Removing those two from the equation, however, was Texas’ first real stress test, one that they cracked under the weight of in Games 3 and 4. Scherzer looked as rusty as you’d expect from a pitcher who hadn’t seen game action in over a month. Heaney, on the other hand, looked ... well, like you’d expect a pitcher with a 4.15 ERA on the year to look, especially against an Astros lineup that’s increasingly locked in after a rough start to this series. Houston clearly set out to be aggressive on Thursday night, and aggressive they were: Jose Altuve doubled to begin the game, Mauricio Dubon singled to put runners on the corners and Alex Bregman scored them both on a triple into the right-center gap.
Yordan Alvarez followed by lining the first pitch he saw into center, and just like that, the ‘Stros had a 3-0 lead before an out had even been recorded. Two outs and a walk later, and Heaney’s night was done, Bruce Bochy’s best-laid pitching plans up in smoke already.
To the Rangers’ credit, however, they didn’t cave despite the brutal start. First it was Adolis Garcia, taking Jose Urquidy deep to left to get Texas on the board:
A Josh Jung sac fly later in the inning cut the deficit to one, and in the third, Corey Seager tied it back up with an opposite-field homer.
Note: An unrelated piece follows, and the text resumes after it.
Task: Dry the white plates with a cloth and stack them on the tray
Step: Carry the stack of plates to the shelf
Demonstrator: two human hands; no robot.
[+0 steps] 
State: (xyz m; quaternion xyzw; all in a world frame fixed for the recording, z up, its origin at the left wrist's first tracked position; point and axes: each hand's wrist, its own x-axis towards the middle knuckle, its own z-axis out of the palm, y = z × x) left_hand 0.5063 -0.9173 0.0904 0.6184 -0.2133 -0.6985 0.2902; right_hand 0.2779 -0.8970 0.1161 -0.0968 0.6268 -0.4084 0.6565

In the end, though, asking their bullpen to pick up 25 outs was simply too much to ask — too many chances for this loaded Houston lineup against low-leverage relievers. Just as they did in Game 3, the Astros answered every sign of life from the Rangers with another bang, and again it came from the resurgent top of the order. Houston began the top of the fourth with two walks — Texas’ inability to get the light-hitting Martin Maldonado out has come back to really bite them a couple of times over the past two games — and a single, loading the bases with no one out and Bregman due up. Dane Dunning got a badly-needed strikeout, then induced a sac fly from Yordan Alvarez to get just one out away from escaping further trouble.. Sure, the Astros were back in the lead; given where this half-inning started, though, one run wouldn’t seem so bad.
And then, as he has several times in this postseason, Jose Abreu got a hold of one:
That monster three-run shot broke things open and took the air out of Globe Life Park for good. Ryne Stanek, Hunter Brown, Phil Maton and Rafael Montero combined for 6.2 scoreless innings of relief of Urquidy, and Houston put it on cruise control for the remainder of the game. The only question left to answer was what exactly the final score would be, with a Chas McCormick homer and another RBI knock from Alvarez — who finished 2-for-4 with three RBI on the night, his fifth multi-hit effort of the postseason already — stretching it to 10-3.
The Astros clearly heard all the noise over the off day after Game 2, and saw fit to remind everyone of who exactly the reigning world champion is here. This core has answered the ball when they needed to in October time and again for years now, raising their level when their backs are to the wall. For those keeping score at home, Houston’s tally over Games 3 and 4 stands at 18 runs, 23 hits and three homers, with Altuve, Bregman and Abreu coming alive after slow starts to this series. Now the Astros will get to carry that offensive momentum as they flip the rotation over and give the ball to postseason stalwart Justin Verlander in Game 5 on Friday evening (first pitch at 5:07 p.m. ET).
Of course, Texas flips their rotation over as well, and if the old adage holds true, that gives them quite a bit of momentum when they desperately need it. Given what we’ve seen of the rest of this pitching staff so far, though, it feels like the Rangers’ margin for error in games started by Montgomery and Eovaldi is basically nil — those two are going to have to carry the team if they hope to make it to the World Series, barring a miraculous turnaround from Scherzer as he knocks the rust off.